A few years ago when I was living in Perth that city's coastline seemed to be the world's most dangerous when it came to shark attacks. These days West Australian waters are still risky. But Noah Central now appears to be Ballina, not all that far north of Sydney, where I now reside. There have been 12 attacks there, one fatal, in the last coupla years alone!
Sheesh! Maybe I've got something to do with it?
Has Gaia been reading this blog and upon seeing all the anti-green rants decided to launch a program of intimidation against me? Well, if that is the case the tactic is definitely working. There's no way I'm gonna take a dip at any beach in this state unless I know it's got a bloody great shark net protecting it.
That's because I know that these work. They're installed at the main metropolitan beaches and there hasn't been a fatal attack here for yonks. And that's not just because there are no sharks here, either. Hell, if there are heaps of hangry white pointers prowling off the beaches of Ballina, there's gotta be many down here, too. Sydney beaches are absolutely chockas with swimmers and surfers, too, remember.
But they don't have the nets at Ballina, in major part because of the concerted campaign by shark huggers there. Because of the clear and present danger the number of surfers out in the line up there has plummeted, as has the turnover for local surf shops.
Thankfully, it looks like the NSW Govt has seen sense and there are now plans to install nets in the area. Not surprisingly, local moonbats are outraged at this violation of animal rights (completely ignoring the fundamental human right to go for a surf without getting your legs bitten off, natch). Today, they lobbed for a group shriek and wail at Lighthouse Beach. This barmy event included what was described as a "turtle release" (which I suspect is like letting doves fly at a wedding, only waaay slower).
And, in this case it only involved one of the marine reptiles. Name was Kimba, which is an odd moniker for a reptile. (And it could also be an act of cultural appropriation. White lions have rights too, you know -- even if they are cartoons.)
After an extended stay in human hands (which could also be seen as incarceration) Kimba has been set free again. And how did he survive all this time? Well, here's his (benign) jailer on his stay in (politically correct) captivity:
Ms Southwell hopes that Kimba will be released to an ocean with enough fish to support his diet, as he has quite the appetite.

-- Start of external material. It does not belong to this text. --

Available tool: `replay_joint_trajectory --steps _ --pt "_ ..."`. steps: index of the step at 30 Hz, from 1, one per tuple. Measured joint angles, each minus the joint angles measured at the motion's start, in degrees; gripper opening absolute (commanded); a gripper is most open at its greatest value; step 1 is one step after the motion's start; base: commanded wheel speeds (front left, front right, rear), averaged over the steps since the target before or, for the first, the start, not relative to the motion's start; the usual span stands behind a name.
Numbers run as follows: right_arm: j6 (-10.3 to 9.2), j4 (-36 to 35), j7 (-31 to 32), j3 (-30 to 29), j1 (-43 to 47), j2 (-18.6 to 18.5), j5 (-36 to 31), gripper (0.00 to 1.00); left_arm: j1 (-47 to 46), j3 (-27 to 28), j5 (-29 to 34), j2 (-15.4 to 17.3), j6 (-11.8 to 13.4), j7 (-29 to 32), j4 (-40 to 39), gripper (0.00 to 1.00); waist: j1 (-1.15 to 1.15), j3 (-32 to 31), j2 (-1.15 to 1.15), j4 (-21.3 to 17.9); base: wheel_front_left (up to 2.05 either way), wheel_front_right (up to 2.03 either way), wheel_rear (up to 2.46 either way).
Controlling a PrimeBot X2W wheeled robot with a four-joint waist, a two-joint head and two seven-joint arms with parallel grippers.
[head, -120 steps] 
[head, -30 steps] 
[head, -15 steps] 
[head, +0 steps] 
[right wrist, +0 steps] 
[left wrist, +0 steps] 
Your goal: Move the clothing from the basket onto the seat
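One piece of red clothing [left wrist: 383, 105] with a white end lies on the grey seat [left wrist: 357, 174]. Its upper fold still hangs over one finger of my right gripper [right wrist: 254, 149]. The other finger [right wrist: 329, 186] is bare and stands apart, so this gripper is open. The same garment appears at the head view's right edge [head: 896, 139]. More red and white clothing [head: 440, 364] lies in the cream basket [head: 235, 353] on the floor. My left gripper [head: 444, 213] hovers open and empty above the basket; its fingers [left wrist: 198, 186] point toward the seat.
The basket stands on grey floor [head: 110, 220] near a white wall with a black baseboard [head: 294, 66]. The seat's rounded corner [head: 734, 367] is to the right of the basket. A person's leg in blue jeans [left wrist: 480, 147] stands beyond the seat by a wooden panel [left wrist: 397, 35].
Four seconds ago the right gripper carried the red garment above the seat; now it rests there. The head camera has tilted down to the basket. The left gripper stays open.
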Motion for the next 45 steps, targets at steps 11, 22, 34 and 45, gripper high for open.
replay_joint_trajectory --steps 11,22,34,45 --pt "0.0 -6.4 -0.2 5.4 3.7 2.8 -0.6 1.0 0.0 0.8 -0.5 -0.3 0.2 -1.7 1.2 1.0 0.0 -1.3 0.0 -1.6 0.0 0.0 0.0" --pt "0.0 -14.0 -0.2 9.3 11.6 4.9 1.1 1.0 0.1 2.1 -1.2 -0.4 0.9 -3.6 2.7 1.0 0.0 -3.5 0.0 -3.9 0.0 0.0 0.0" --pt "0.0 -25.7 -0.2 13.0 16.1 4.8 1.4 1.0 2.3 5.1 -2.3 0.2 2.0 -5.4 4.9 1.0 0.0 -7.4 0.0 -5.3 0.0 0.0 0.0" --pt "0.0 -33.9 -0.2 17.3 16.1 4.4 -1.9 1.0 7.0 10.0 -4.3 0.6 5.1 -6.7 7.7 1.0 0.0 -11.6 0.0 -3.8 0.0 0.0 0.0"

"He's eaten us out of house and home,” she said.
Fish. Exactly. And sharks are -- you guessed it -- fish. So if it's okay to kill little ones in this case (let alone eating them yourself, which I suspect the Southwells do anyway) then why such outrage over some big ones buying the farm?
And while I'm sure Kimba himself was charming company, he is still just a reptile.
Just goes to show how petty and incoherent the anti-shark net campaign is. It looks completely ridiculous, dunnit -- particularly when there are human lives at, er, steak.